THE TASK -> Filter the data below, keeping only lines that contain "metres".
======== INFORMATION SHOWN ========
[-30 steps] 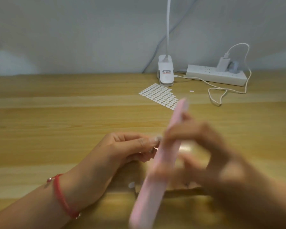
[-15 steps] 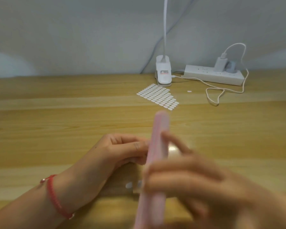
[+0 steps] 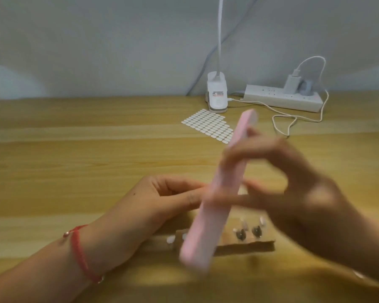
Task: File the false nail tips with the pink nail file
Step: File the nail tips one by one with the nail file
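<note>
Tilted further right than half a second ago, the pink nail file (image 3: 219, 193) hangs above the desk's (image 3: 74, 160) front edge, with the right hand's (image 3: 293, 193) fingers (image 3: 234, 154) pinching its middle. The left hand's (image 3: 158, 197) fingertips are pressed together, and what they hold is hidden behind the file. The file looks light and stiff, so a mid-length hold suits it.

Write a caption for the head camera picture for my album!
Right hand holds a long pink nail file at the pinched fingers of the left hand over a wooden desk.

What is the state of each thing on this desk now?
pink nail file: held tilted, blurred.
right hand: grips the file.
left hand: fingers pinched, tips hidden behind the file.
false nail tips: resting on cardboard strip.
charger: plugged into power strip.
sticker sheet: flat on desk.
</note>
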Available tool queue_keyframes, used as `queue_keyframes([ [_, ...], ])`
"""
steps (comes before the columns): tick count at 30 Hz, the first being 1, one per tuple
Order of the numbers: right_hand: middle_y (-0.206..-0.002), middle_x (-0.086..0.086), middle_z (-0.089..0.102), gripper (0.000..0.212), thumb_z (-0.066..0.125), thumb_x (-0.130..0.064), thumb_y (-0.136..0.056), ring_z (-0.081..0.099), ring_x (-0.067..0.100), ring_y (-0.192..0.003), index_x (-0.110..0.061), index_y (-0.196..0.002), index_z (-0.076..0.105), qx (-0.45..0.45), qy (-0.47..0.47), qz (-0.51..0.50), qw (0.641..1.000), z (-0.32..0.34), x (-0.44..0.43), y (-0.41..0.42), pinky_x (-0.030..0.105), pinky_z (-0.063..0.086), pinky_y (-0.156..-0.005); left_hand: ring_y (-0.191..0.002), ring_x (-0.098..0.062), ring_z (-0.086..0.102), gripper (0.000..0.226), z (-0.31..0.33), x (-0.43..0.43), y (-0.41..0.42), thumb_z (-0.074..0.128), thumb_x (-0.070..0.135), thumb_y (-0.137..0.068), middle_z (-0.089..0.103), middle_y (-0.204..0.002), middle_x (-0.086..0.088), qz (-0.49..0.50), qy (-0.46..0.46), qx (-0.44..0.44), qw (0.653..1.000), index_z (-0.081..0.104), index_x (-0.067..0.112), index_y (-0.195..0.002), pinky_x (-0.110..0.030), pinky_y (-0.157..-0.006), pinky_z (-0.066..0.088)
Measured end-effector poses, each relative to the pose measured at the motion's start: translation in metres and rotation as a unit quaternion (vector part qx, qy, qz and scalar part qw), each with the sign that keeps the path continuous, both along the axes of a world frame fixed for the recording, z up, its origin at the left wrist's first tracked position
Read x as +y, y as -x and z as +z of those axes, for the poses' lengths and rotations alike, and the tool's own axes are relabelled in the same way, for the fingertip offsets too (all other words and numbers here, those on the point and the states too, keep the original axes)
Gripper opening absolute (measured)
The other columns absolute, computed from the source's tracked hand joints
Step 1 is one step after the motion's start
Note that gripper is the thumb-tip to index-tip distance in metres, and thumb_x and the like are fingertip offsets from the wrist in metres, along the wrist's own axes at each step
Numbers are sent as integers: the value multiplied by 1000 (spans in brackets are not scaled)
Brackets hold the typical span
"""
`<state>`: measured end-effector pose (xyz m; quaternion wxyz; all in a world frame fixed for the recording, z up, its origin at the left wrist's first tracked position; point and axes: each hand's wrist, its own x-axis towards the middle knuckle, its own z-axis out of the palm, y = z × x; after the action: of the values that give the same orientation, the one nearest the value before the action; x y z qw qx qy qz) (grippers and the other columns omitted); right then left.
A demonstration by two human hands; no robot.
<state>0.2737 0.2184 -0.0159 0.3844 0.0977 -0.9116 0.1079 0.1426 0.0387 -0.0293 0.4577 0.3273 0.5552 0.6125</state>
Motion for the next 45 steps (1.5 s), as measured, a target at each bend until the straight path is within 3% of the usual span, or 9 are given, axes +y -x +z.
queue_keyframes([
  [4,-115,13,55,45,52,15,-93,56,32,-111,-21,-115,68,-45,50,16,998,1,-5,-4,34,47,-101,-64,-3,66,36,-2,3,-2,81,28,-49,75,-78,0,60,-7,5,998,80,20,-84,-11,-56,48],
  [7,-127,-23,51,24,61,-12,-95,48,-3,-125,-23,-116,60,-116,117,158,974,-19,-43,-16,13,33,-109,-79,-9,68,35,-6,3,-7,74,36,-58,76,-88,-3,106,-49,38,992,79,19,-89,-18,-66,52],
  [12,-115,7,57,45,58,10,-90,56,26,-115,-25,-116,70,-41,22,48,998,1,-18,-7,42,40,-109,-76,-6,63,24,-10,4,-12,78,29,-66,70,-85,8,126,-106,203,965,78,27,-90,-17,-66,48],
  [15,-116,13,56,51,57,19,-85,57,37,-108,-20,-118,63,-54,42,-17,998,1,-1,0,37,47,-98,-83,-10,63,28,-11,6,-10,78,37,-66,72,-89,8,162,-104,210,959,77,32,-93,-20,-75,48],
  [21,-128,-27,43,46,61,-1,-90,40,-1,-131,-27,-128,53,-107,111,159,975,-19,-33,-12,14,23,-114,-92,-6,64,25,-14,5,-8,75,42,-68,71,-90,12,200,-116,266,936,75,36,-92,-17,-80,45],
  [26,-113,16,55,48,55,20,-88,55,34,-110,-14,-121,60,-12,39,-54,998,1,7,2,45,48,-95,-92,-3,61,29,-15,4,-12,65,39,-72,68,-90,17,194,-130,336,912,71,40,-101,-10,-80,42],
  [33,-122,0,58,30,62,8,-87,45,4,-124,-9,-112,66,-112,28,131,985,-24,-32,-11,34,31,-116,-93,-5,63,13,-16,7,-5,76,37,-74,71,-87,15,232,-107,297,920,77,36,-87,-9,-82,41],
  [39,-111,15,51,52,52,22,-83,55,42,-106,-16,-117,61,12,12,16,1000,-2,9,2,52,48,-94,-95,-10,62,20,-14,5,-7,72,47,-73,70,-89,15,203,-105,313,922,74,41,-92,-16,-82,44],
  [45,-112,14,52,54,53,17,-87,56,40,-107,-28,-112,70,-6,25,26,999,-13,11,2,53,46,-95,-94,-9,62,17,-16,6,-5,72,40,-72,70,-87,16,202,-88,295,930,76,38,-88,-19,-82,43],
])
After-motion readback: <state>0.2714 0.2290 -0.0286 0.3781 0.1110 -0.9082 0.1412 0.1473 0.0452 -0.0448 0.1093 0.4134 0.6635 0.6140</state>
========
FINISHED TASK ->
Measured end-effector poses, each relative to the pose measured at the motion's start: translation in metres and rotation as a unit quaternion (vector part qx, qy, qz and scalar part qw), each with the sign that keeps the path continuous, both along the axes of a world frame fixed for the recording, z up, its origin at the left wrist's first tracked position
Note that gripper is the thumb-tip to index-tip distance in metres, and thumb_x and the like are fingertip offsets from the wrist in metres, along the wrist's own axes at each step

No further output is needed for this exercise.